Exercise goal
All lines in the listing below that hold the string "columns" are to be tallied, with only the total reported.
BEGIN
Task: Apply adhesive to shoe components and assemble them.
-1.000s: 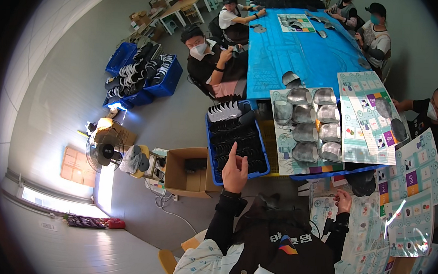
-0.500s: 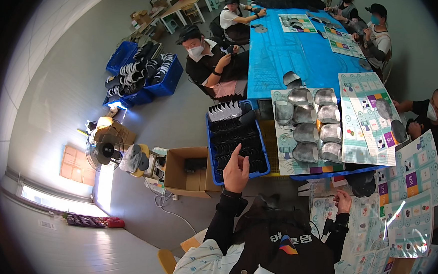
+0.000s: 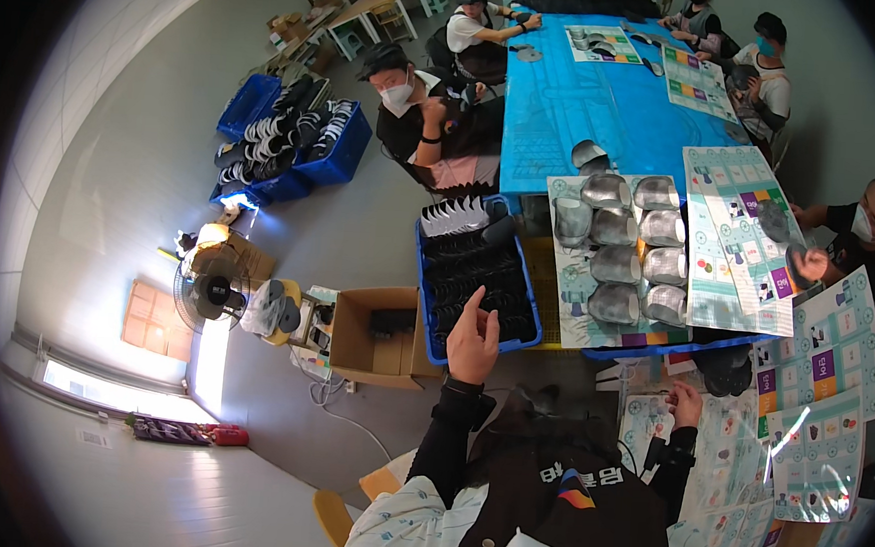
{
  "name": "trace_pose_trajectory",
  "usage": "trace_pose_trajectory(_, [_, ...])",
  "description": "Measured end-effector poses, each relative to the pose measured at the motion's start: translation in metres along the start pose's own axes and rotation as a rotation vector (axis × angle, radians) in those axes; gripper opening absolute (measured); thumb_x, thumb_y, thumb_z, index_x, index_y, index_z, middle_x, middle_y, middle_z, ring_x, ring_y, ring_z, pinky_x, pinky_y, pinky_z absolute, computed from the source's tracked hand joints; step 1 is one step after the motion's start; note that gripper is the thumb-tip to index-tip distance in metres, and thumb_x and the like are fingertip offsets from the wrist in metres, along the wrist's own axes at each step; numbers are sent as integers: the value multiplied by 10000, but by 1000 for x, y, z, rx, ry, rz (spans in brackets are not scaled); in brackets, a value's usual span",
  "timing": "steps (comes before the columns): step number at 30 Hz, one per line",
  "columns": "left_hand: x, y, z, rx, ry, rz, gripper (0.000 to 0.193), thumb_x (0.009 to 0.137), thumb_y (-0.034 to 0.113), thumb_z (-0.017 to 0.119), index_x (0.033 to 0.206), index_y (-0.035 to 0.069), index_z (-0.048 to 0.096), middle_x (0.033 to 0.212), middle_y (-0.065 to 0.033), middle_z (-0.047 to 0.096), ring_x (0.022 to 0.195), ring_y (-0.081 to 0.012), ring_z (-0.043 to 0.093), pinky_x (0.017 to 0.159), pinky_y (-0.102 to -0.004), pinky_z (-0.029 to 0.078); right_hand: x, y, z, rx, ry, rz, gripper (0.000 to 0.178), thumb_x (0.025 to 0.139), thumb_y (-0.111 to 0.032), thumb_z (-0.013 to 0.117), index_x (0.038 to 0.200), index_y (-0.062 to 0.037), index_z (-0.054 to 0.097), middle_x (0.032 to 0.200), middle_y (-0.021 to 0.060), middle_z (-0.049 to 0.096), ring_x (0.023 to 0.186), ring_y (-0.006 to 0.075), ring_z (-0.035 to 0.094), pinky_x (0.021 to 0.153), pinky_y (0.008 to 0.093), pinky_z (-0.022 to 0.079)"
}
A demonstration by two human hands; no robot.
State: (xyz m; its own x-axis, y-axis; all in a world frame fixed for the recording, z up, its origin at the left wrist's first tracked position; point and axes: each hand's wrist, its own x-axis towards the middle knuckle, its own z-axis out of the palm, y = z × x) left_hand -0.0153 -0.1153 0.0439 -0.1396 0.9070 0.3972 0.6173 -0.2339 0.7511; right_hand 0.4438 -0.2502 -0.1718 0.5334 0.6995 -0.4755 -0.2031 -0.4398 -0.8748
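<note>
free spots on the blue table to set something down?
Bare blue table between the far printed sheets and the silver pieces. Crowded nearer: sheets cover the near end. Blue crate by the left hand is full of dark parts.

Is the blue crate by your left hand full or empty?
Nearly full. The blue crate holds rows of dark pieces along its length, with a fan of white-edged ones at the far end. The left hand hangs over its near edge.

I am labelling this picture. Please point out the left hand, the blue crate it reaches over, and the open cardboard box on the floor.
left hand [image 3: 473,341], head view, on the back of the hand.
blue crate [image 3: 423,288], head view, on its left wall.
cardboard box [image 3: 345,336], head view, on its left flap.
</note>
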Motion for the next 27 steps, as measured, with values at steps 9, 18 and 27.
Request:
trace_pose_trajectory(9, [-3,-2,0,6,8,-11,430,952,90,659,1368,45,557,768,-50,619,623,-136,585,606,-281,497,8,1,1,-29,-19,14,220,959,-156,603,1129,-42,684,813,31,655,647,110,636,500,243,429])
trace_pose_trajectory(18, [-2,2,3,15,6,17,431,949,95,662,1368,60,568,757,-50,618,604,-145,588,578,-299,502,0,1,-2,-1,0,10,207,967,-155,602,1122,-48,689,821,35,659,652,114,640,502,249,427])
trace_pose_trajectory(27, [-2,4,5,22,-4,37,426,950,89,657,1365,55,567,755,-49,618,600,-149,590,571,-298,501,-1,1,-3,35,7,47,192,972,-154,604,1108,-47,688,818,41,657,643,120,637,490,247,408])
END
Answer to the exercise
2